Title page of the 1628 edition of Bacon's New Atlantis

A novel is a relatively long work of narrative fiction, typically written in prose and published as a book. The present English word for a long work of prose fiction derives from the Italian: novella for "new", "news", or "short story of something new", itself from the Latin: novella, a singular noun use of the neuter plural of novellus, diminutive of novus, meaning "new". Some novelists, including Nathaniel Hawthorne, Herman Melville, Ann Radcliffe, John Cowper Powys, preferred the term "romance" to describe their novels.

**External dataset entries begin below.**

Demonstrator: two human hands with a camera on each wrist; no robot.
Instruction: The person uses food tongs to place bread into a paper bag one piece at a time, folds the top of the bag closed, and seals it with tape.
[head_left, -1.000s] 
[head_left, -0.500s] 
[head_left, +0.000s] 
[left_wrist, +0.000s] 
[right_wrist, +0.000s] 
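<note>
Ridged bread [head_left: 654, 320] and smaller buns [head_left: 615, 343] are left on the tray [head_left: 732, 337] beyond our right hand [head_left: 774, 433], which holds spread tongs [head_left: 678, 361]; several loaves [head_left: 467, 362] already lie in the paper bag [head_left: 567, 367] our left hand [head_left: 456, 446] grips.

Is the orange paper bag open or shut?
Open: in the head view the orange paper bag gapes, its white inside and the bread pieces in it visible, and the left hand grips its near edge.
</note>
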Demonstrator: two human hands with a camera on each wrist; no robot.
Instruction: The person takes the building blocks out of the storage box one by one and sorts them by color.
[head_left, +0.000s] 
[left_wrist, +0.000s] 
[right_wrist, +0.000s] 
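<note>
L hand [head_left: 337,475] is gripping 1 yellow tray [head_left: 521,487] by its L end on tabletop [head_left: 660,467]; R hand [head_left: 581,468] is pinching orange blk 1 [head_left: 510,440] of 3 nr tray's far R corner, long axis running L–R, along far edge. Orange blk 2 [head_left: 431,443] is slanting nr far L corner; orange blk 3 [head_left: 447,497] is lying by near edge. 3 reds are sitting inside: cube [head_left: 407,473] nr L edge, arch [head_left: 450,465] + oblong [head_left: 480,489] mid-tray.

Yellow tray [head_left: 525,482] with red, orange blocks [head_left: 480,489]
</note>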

According to Margaret Doody, the novel has "a continuous and comprehensive history of about two thousand years", with its origins in the Ancient Greek and Roman novel, in Chivalric romance, and in the tradition of the Italian renaissance novella. The ancient romance form was revived by Romanticism, especially the historical romances of Walter Scott and the Gothic novel. Some, including M. H. Abrams and Walter Scott, have argued that a novel is a fiction narrative that displays a realistic depiction of the state of a society, while the romance encompasses any fictitious narrative that emphasizes marvellous or uncommon incidents.

Works of fiction that include marvellous or uncommon incidents are also novels, including The Lord of the Rings, To Kill a Mockingbird, and Frankenstein. "Romances" are works of fiction whose main emphasis is on marvellous or unusual incidents, and should not be confused with the romance novel, a type of genre fiction that focuses on romantic love. (Full article...)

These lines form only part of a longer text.